Find "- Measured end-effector" and "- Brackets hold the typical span" in the records below. Copy the lines holding them and every line between, exactly, and no others.
------ GIVEN RECORDS ------
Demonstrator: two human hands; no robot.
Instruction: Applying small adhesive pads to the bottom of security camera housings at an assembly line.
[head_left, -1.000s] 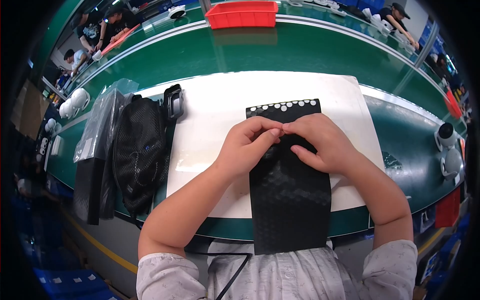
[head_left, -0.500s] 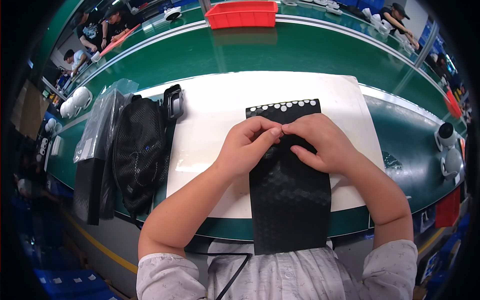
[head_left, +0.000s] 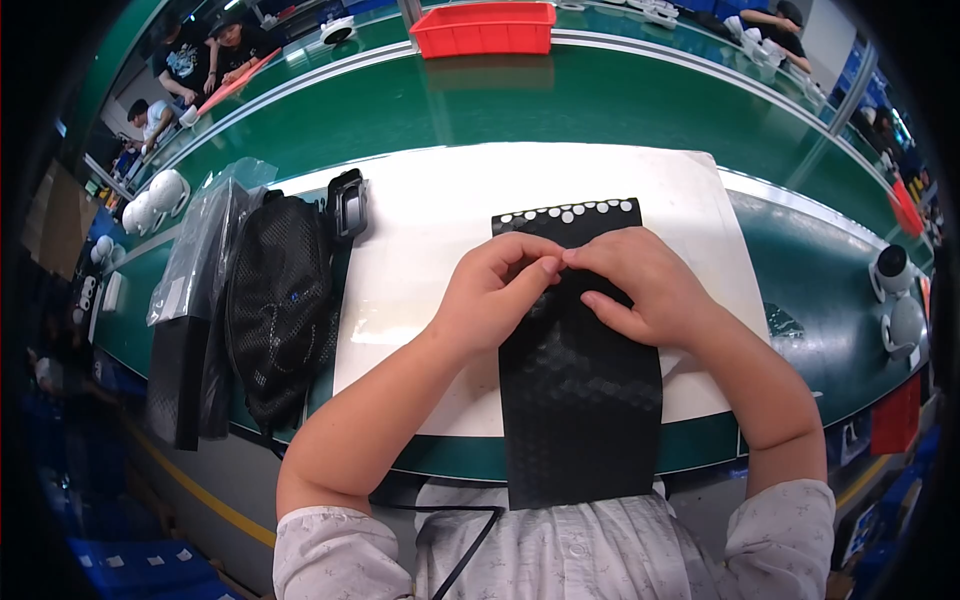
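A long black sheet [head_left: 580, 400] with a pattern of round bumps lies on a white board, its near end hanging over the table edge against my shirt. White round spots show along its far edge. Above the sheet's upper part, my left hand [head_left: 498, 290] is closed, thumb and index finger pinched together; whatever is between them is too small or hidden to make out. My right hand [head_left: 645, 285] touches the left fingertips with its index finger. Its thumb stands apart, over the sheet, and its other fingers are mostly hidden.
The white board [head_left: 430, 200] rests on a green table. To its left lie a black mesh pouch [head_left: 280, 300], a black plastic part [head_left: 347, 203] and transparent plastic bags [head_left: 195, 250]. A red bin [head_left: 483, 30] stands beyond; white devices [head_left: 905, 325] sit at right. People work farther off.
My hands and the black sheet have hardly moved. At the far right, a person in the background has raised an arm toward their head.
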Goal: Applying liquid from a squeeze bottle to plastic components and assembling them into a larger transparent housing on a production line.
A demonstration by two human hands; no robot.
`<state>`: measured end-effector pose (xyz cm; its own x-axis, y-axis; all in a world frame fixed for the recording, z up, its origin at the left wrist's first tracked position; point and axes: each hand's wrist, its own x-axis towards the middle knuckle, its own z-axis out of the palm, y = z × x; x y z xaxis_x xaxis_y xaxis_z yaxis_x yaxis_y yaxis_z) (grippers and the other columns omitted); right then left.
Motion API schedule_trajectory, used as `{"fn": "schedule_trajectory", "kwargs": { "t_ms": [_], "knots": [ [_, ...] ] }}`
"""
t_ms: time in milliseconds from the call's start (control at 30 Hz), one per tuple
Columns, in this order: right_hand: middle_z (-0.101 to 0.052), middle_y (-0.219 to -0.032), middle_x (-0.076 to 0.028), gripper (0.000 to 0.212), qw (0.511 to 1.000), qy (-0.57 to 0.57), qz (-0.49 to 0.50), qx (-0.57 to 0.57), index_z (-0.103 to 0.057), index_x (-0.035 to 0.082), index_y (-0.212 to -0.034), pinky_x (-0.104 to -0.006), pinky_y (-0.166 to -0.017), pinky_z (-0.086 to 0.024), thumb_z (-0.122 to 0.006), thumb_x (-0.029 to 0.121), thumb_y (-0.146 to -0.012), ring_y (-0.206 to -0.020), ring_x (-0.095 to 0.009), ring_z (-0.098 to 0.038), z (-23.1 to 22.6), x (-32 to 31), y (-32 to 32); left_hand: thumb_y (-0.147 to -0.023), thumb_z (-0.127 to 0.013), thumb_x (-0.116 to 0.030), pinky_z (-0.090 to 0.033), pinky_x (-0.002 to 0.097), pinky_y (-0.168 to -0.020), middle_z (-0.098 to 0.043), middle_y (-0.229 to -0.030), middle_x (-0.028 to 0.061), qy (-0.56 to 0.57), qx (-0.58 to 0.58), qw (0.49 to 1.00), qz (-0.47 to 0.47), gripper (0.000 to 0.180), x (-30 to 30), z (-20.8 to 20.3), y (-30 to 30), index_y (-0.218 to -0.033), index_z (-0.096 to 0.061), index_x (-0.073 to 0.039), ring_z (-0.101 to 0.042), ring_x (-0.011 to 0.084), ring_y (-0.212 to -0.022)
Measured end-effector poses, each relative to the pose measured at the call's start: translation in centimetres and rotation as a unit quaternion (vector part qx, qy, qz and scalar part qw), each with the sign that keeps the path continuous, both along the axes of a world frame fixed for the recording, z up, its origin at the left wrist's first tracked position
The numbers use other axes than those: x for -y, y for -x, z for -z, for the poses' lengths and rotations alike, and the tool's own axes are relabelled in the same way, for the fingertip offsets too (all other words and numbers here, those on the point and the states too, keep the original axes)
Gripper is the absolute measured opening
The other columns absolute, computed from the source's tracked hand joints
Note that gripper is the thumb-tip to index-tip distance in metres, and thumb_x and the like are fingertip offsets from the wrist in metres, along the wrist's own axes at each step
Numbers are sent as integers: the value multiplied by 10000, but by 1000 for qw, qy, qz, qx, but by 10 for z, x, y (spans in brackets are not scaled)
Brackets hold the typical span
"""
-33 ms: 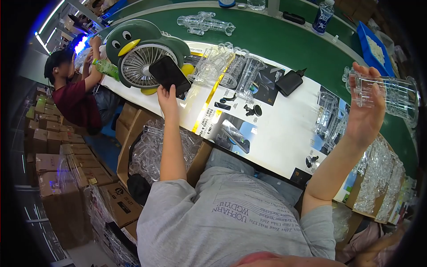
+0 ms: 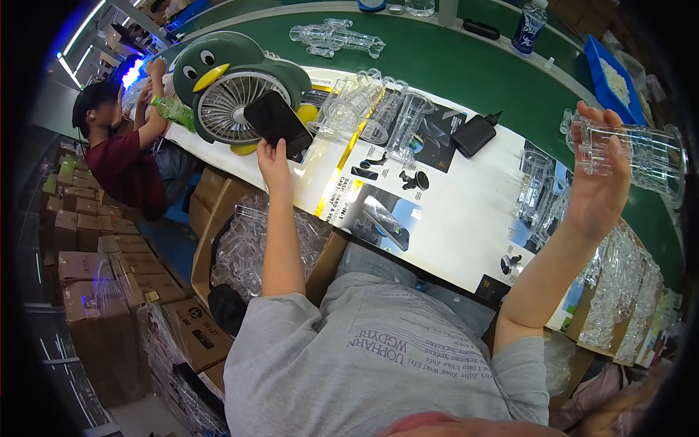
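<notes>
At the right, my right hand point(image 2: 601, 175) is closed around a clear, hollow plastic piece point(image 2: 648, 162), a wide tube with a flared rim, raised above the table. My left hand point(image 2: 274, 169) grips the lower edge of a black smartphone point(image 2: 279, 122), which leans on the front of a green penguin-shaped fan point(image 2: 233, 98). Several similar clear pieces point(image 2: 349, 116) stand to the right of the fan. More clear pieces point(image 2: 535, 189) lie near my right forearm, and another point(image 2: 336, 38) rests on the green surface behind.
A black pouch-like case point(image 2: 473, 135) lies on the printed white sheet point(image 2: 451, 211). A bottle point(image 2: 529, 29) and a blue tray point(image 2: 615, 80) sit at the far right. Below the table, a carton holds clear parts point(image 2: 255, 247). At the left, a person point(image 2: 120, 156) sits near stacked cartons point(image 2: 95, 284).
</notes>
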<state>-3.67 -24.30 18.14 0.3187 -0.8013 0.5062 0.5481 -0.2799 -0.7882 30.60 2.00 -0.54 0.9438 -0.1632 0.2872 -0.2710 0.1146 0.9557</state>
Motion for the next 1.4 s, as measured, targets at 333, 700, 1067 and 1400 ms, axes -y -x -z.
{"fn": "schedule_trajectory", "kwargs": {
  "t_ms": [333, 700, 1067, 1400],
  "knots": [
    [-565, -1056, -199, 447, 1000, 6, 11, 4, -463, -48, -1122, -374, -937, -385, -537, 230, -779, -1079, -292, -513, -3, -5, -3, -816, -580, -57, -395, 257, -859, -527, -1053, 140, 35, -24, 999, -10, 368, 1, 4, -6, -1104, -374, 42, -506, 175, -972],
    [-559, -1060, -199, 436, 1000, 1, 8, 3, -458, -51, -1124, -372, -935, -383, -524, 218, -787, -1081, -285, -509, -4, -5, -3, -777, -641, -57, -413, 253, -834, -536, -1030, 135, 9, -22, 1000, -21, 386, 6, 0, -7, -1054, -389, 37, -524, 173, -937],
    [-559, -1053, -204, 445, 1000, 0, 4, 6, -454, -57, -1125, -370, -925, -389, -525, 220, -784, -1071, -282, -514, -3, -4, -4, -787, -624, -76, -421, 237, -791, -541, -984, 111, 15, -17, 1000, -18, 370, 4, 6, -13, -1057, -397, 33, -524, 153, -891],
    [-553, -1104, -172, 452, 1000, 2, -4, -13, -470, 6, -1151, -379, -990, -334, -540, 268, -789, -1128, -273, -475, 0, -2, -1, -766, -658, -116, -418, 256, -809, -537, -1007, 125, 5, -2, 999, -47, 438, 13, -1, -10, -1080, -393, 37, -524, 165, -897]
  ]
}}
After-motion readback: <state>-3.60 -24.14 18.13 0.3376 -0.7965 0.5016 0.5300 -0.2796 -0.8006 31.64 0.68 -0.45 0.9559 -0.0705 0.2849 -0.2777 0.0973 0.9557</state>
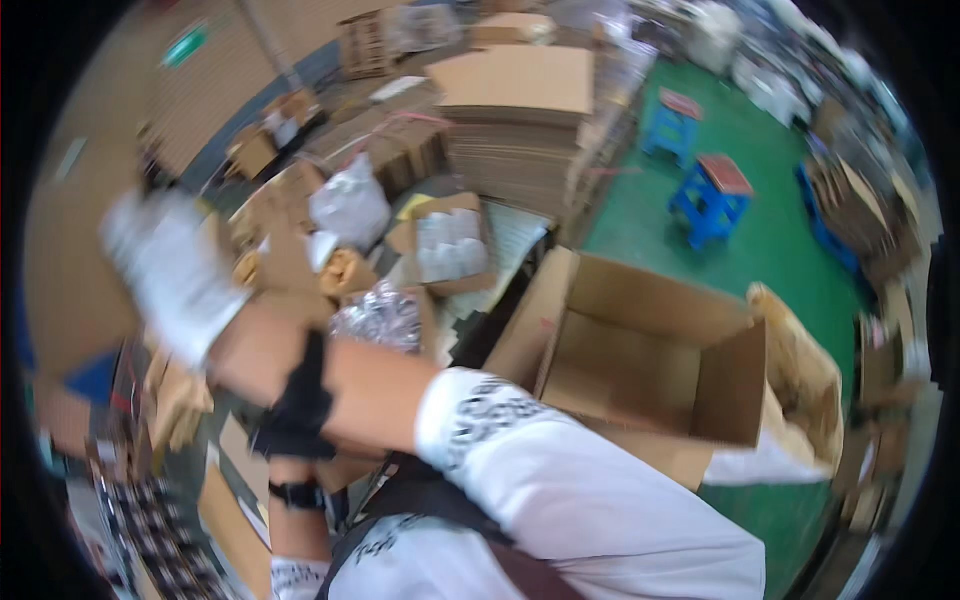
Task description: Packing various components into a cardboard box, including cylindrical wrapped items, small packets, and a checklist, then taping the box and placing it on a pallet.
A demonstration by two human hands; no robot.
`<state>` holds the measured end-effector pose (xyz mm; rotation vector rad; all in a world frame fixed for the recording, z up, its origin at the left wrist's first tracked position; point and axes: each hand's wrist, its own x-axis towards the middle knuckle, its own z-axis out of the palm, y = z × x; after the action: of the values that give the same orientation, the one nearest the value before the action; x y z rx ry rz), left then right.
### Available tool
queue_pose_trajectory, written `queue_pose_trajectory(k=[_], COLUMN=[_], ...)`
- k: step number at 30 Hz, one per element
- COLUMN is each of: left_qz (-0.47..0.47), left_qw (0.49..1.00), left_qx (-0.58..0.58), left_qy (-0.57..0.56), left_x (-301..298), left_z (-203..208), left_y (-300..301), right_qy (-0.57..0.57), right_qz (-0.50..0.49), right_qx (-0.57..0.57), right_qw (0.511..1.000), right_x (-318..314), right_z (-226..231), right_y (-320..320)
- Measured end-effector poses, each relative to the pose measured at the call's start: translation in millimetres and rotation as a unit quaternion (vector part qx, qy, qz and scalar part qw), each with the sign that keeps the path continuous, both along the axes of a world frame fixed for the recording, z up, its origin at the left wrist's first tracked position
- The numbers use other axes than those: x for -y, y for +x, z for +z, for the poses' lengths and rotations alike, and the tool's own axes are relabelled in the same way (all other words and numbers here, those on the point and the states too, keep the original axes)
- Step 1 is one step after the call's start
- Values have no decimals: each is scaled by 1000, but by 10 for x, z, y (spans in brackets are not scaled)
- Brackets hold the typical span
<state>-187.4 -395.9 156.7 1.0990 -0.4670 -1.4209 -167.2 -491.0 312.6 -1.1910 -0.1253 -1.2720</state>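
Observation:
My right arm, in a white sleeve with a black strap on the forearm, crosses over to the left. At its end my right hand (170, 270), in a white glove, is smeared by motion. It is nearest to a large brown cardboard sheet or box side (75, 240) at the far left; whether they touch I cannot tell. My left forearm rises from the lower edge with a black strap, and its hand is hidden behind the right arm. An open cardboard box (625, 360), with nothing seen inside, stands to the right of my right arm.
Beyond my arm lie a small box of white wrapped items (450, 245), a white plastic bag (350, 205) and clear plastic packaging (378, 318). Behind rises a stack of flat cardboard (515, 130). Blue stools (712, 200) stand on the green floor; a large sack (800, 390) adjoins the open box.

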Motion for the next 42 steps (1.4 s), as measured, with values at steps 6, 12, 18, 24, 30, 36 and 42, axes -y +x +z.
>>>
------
RESULT OF THIS TASK ▸
- Measured end-effector poses, each relative to the pose measured at the call's start: translation in millimetres and rotation as a unit quaternion (vector part qx, qy, qz and scalar part qw), each with the sign that keeps the path continuous, both along the axes of a world frame fixed for the recording, z up, its origin at the left wrist's first tracked position
- The numbers use other axes than those: x for -y, y for +x, z for +z, for the poses' lengths and rotations alike, and the tool's own axes are relabelled in the same way (all other words and numbers here, those on the point and the states too, keep the original axes)
- Step 1 is one step after the call's start
- Values have no decimals: each is scaled by 1000, but by 10 for x, z, y (spans in brackets are not scaled)
- Brackets hold the typical span

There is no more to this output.